Board of Estimates approves park for west shore of Inner Harbor


When Baltimore voters approved plans more than 25 years ago that eventually transformed the Inner Harbor from an industrial backwater into a top tourist site, they also wanted to ensure that a waterside park remained a priority.

It didn't.

While Harborplace spurred development, plans for a public park on the Inner Harbor's western shore were relegated to the shadows of buildings rising all around.

Until yesterday.

The city's Board of Estimates unanimously approved a $5 million deal to finally build the park. The spending board hired Allied Contractors Inc. yesterday to erect -- in nine months, no less -- a 3.2 acre open space between the new Baltimore Visitor Center and the Maryland Science Center.

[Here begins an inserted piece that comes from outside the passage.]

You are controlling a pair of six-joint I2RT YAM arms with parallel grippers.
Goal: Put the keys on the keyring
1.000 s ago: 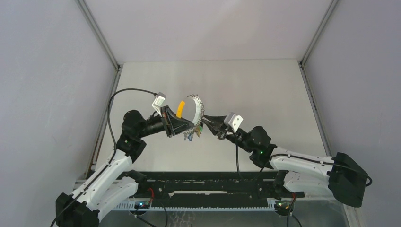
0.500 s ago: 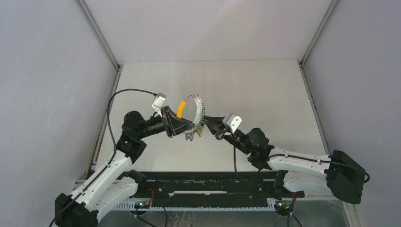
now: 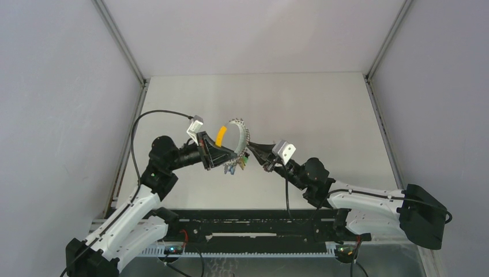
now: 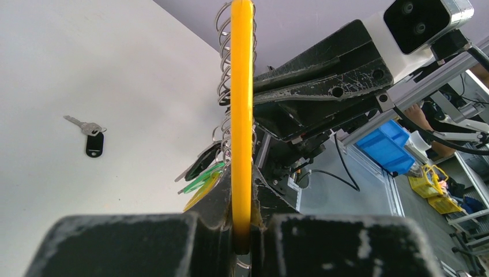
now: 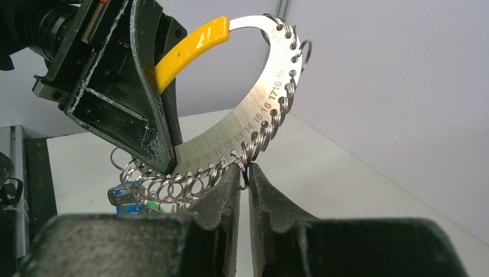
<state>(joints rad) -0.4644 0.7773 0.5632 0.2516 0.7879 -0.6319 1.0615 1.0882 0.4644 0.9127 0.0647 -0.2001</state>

For years, the spot has been used as a temporary parking lot and space for temporarily parked trailers, including one that sells tickets for Harbor Cruises.

"This is our attempt to finally, once and for all, to finish the west shore" of the Inner Harbor, said Paul Dombrowski, director of planning and design for the Baltimore Development Corp. "The Visitors Center is in place, the Science Center has expanded. Now we're going to finish this as a final park space."

Improving the west shore was one of the recommendations made in 2003 by designers hired to update the city's master plan to guide harbor redevelopment.

The park is scheduled to be ready for the public by April, offering a space for both festivals and recreation. The city has set the ambitious deadline because the Volvo Ocean Race, an around-the-world sailing competition, is returning to Baltimore and Annapolis in the spring.

"We have a very tight time schedule," Dombrowski said. "Brutally tight."

The city is confident that Allied Contractors of Baltimore, which is also rebuilding War Memorial Plaza, can get the job done on a site that provides stunning views of downtown.

"It's probably the most prominent part of the harbor," said M.J. "Jay" Brodie, president of the BDC, the city's economic development agency.

The park is planned to be about 2 feet higher than the promenade that borders the harbor. The elevation will allow for the creation of terrace-step walls to provide perches for people-watching and skyline viewing, Dombrowski said.

A large central lawn, surrounded by trees and islands of Free State flora, will stretch the length of a football field and connect to tree-shaded paths lined with benches and wall seating.

The park will be built to accommodate a water fountain and a performance pavilion, but those amenities are not expected to be completed by April, Dombrowski said.

"It's a truly multipurpose park," Dombrowski said.

Officials said that the police substation and the city dockmaster's office on the site would be placed in the first floor of the Rusty Scupper restaurant and that a place would be found for the ticket booth of Harbor Cruises, which generates about $400,000 in annual taxes to the city.